Challenges and Policy Horizons
Transitional frictions persist, of course. Uneven sectoral impacts, external uncertainties, and the need to balance profit realization with broad-based demand remain critical issues to watch closely. Managing involution requires continued emphasis on quality competition, consolidation and innovation. Sustaining credit momentum without excess will be key, while mobilizing household balances productively. Geographic and demographic rebalancing — supporting inland and rural incomes — remains vital.
Policy tools like equipment upgrades, consumption supports, and industrial guidance demonstrate capacity for adaptive orchestration. Unlike narratives fixated on debt levels or consumption shares in isolation, we can instead focus on production conditions, monetary circulation, and cumulative causation. Investment-led growth, properly directed, expands the pie for all.
A production workshop in Anhui Province, China, June 15, 2026. /VCG
A trajectory of purposeful modernization
China's current indicators — solid credit growth, savings mobilization, and profit-led upgrading in strategic sectors — signal a system in dynamic recomposition. We can and should reject simplistic "debt trap" or "overcapacity" tropes, and instead emphasize how policy coordinates credit with structural shifts in technical coefficients and demand conditions to realize profits and raise productive forces.

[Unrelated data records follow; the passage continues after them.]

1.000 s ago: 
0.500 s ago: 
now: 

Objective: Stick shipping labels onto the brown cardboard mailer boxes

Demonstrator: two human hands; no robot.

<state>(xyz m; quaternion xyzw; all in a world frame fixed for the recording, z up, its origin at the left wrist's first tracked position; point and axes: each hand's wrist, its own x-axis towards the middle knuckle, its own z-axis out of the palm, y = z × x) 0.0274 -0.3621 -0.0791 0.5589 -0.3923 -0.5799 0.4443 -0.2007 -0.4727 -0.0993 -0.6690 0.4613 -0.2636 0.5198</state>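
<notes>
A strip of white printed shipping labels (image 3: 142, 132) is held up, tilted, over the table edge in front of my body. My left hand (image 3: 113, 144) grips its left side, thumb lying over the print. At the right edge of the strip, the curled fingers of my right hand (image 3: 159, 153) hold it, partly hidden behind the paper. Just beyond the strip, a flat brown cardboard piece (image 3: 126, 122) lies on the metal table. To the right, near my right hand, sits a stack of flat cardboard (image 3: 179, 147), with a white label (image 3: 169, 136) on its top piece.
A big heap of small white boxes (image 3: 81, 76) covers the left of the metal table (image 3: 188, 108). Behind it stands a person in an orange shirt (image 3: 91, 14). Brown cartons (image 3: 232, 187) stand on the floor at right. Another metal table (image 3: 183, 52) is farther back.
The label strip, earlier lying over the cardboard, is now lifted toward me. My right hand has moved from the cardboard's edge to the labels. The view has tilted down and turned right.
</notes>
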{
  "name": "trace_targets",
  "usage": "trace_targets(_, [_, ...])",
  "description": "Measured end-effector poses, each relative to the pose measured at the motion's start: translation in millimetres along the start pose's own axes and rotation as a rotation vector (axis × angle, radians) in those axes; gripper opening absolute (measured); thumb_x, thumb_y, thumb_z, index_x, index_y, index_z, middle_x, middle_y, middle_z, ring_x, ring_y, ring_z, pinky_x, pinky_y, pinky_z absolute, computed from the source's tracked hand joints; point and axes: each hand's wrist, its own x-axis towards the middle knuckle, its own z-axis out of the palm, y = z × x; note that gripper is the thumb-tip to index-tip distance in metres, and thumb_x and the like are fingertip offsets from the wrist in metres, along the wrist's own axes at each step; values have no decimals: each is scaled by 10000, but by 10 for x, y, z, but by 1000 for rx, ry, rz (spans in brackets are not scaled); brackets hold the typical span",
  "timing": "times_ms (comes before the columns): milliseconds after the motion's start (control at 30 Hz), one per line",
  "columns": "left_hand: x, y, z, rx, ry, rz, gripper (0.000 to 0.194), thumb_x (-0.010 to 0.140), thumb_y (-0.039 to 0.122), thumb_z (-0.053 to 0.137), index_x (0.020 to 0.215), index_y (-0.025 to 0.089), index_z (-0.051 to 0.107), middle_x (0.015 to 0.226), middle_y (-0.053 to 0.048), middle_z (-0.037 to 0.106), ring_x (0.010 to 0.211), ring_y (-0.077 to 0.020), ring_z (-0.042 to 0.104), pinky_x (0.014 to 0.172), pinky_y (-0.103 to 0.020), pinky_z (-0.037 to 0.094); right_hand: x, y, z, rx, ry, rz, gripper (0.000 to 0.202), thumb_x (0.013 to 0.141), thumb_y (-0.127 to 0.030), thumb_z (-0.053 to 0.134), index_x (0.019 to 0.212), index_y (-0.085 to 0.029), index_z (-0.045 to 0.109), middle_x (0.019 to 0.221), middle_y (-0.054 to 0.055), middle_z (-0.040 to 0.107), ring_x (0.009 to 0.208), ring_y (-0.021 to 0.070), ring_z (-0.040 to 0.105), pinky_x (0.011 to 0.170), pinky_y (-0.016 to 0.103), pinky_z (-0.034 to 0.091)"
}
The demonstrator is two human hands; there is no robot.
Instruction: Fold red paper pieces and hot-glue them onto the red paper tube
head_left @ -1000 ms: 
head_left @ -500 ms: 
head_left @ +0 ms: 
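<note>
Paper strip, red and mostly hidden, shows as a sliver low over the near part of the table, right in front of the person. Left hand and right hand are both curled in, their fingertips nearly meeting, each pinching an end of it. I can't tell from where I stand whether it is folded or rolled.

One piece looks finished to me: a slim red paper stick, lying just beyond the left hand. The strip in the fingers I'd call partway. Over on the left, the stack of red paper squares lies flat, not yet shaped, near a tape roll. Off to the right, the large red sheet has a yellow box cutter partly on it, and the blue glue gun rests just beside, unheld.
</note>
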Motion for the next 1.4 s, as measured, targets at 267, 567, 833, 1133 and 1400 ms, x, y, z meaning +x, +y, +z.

This path positions China to export productivity gains (machinery, green technologies) while deepening domestic resilience. In a multipolar world facing energy and supply chain stresses, such transformation offers lessons in purposeful development: Credit as a tool for realization, circulation as the bridge between production and consumption, and structural change as the engine of long-term prosperity. A subsidiary benefit is that Chinese capacity is supporting a world in need for energy transition.
As global headwinds persist, China's focus on high-quality, innovation-driven growth — anchored in material realities and monetary dynamics —provides a stable foundation. The data affirm not fragility but adaptive strength, validating a model where investment, policy direction, and market mechanisms together advance shared modernization goals. With continued calibration, this trajectory promises sustained improvements in living standards and global contribution.